> _Problem details_
Go through the data below and repeat it exactly, skipping each picture.

Segment Open

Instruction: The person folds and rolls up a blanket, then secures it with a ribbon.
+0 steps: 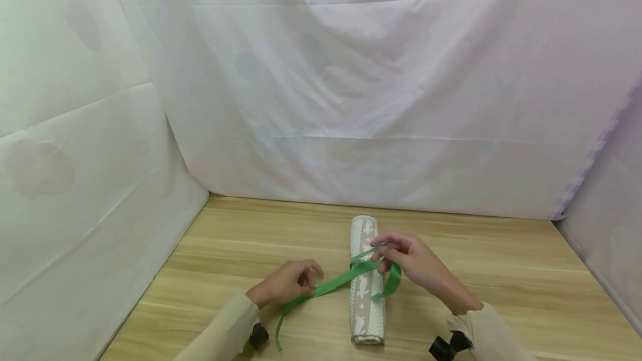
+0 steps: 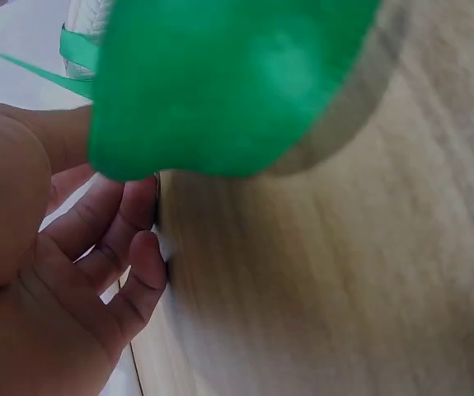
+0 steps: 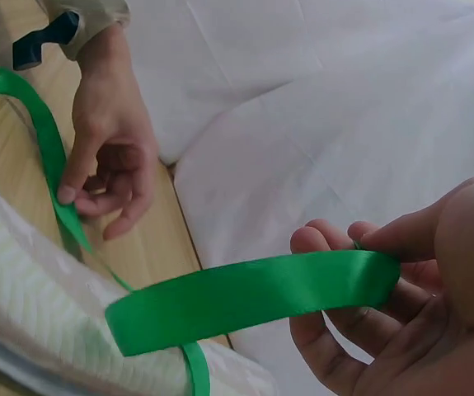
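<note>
A rolled cloth [image 1: 361, 305], white and beige with a pale pattern, lies lengthwise on the table. Around its middle passes a green ribbon [image 1: 338, 281], its two ends drawn out to either side. Left of the roll, my left hand [image 1: 288, 282] pinches one ribbon length between thumb and finger, the loose tail hanging toward the table's front. My right hand [image 1: 408, 258], raised over the roll's right side, pinches the other length, which curls down in a loop. In the right wrist view the ribbon [image 3: 253, 289] arcs out from my right fingertips, above the cloth roll [image 3: 72, 322].
The wood-grain table [image 1: 241, 233] is enclosed by a white curtain [image 1: 371, 99] at the back and white cloth sides. Each sleeve has a black wrist mount [image 1: 448, 345] at its cuff.
</note>
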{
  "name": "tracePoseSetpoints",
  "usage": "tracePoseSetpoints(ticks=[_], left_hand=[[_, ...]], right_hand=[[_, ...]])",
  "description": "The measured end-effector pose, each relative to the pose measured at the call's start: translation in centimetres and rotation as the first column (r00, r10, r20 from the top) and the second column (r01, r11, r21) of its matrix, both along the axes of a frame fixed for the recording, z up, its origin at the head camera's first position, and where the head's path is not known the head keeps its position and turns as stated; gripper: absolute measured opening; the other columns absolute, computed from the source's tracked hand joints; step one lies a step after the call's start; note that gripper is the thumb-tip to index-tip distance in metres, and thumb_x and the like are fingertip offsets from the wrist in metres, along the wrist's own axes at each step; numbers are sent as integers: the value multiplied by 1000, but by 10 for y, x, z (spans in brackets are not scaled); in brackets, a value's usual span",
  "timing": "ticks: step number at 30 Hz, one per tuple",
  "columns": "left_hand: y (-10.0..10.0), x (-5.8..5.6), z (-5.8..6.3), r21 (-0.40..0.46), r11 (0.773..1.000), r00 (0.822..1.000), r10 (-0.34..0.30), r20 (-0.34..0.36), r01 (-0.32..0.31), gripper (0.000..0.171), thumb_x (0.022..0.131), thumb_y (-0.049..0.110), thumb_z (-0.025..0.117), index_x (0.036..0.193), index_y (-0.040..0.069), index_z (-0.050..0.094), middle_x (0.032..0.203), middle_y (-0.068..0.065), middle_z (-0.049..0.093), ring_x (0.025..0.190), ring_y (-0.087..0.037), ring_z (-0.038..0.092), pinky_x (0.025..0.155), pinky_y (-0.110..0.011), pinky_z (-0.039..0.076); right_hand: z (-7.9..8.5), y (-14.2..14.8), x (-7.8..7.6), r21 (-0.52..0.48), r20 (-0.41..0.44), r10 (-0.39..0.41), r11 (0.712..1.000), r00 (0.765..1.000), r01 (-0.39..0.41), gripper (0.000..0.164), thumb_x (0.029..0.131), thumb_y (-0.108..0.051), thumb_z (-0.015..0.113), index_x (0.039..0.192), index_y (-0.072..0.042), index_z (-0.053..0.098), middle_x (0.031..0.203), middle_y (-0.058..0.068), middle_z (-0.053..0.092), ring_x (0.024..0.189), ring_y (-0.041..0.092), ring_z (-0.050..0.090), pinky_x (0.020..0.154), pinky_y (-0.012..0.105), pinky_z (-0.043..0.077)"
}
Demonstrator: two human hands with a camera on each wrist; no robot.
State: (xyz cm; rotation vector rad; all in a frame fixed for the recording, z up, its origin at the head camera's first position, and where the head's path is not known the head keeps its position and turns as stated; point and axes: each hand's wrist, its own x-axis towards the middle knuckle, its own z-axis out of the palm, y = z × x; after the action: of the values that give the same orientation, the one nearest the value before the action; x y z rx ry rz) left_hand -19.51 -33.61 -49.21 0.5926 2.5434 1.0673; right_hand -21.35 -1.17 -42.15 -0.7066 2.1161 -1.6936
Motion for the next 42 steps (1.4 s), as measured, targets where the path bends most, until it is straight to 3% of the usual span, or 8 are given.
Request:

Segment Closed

> _Response area_
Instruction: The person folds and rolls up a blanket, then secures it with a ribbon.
+0 steps: 
+0 steps: 
+0 steps: 
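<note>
A rolled cloth [image 1: 361, 305], white and beige with a pale pattern, lies lengthwise on the table. Around its middle passes a green ribbon [image 1: 338, 281], its two ends drawn out to either side. Left of the roll, my left hand [image 1: 288, 282] pinches one ribbon length between thumb and finger, the loose tail hanging toward the table's front. My right hand [image 1: 408, 258], raised over the roll's right side, pinches the other length, which curls down in a loop. In the right wrist view the ribbon [image 3: 253, 289] arcs out from my right fingertips, above the cloth roll [image 3: 72, 322].
The wood-grain table [image 1: 241, 233] is enclosed by a white curtain [image 1: 371, 99] at the back and white cloth sides. Each sleeve has a black wrist mount [image 1: 448, 345] at its cuff.
</note>
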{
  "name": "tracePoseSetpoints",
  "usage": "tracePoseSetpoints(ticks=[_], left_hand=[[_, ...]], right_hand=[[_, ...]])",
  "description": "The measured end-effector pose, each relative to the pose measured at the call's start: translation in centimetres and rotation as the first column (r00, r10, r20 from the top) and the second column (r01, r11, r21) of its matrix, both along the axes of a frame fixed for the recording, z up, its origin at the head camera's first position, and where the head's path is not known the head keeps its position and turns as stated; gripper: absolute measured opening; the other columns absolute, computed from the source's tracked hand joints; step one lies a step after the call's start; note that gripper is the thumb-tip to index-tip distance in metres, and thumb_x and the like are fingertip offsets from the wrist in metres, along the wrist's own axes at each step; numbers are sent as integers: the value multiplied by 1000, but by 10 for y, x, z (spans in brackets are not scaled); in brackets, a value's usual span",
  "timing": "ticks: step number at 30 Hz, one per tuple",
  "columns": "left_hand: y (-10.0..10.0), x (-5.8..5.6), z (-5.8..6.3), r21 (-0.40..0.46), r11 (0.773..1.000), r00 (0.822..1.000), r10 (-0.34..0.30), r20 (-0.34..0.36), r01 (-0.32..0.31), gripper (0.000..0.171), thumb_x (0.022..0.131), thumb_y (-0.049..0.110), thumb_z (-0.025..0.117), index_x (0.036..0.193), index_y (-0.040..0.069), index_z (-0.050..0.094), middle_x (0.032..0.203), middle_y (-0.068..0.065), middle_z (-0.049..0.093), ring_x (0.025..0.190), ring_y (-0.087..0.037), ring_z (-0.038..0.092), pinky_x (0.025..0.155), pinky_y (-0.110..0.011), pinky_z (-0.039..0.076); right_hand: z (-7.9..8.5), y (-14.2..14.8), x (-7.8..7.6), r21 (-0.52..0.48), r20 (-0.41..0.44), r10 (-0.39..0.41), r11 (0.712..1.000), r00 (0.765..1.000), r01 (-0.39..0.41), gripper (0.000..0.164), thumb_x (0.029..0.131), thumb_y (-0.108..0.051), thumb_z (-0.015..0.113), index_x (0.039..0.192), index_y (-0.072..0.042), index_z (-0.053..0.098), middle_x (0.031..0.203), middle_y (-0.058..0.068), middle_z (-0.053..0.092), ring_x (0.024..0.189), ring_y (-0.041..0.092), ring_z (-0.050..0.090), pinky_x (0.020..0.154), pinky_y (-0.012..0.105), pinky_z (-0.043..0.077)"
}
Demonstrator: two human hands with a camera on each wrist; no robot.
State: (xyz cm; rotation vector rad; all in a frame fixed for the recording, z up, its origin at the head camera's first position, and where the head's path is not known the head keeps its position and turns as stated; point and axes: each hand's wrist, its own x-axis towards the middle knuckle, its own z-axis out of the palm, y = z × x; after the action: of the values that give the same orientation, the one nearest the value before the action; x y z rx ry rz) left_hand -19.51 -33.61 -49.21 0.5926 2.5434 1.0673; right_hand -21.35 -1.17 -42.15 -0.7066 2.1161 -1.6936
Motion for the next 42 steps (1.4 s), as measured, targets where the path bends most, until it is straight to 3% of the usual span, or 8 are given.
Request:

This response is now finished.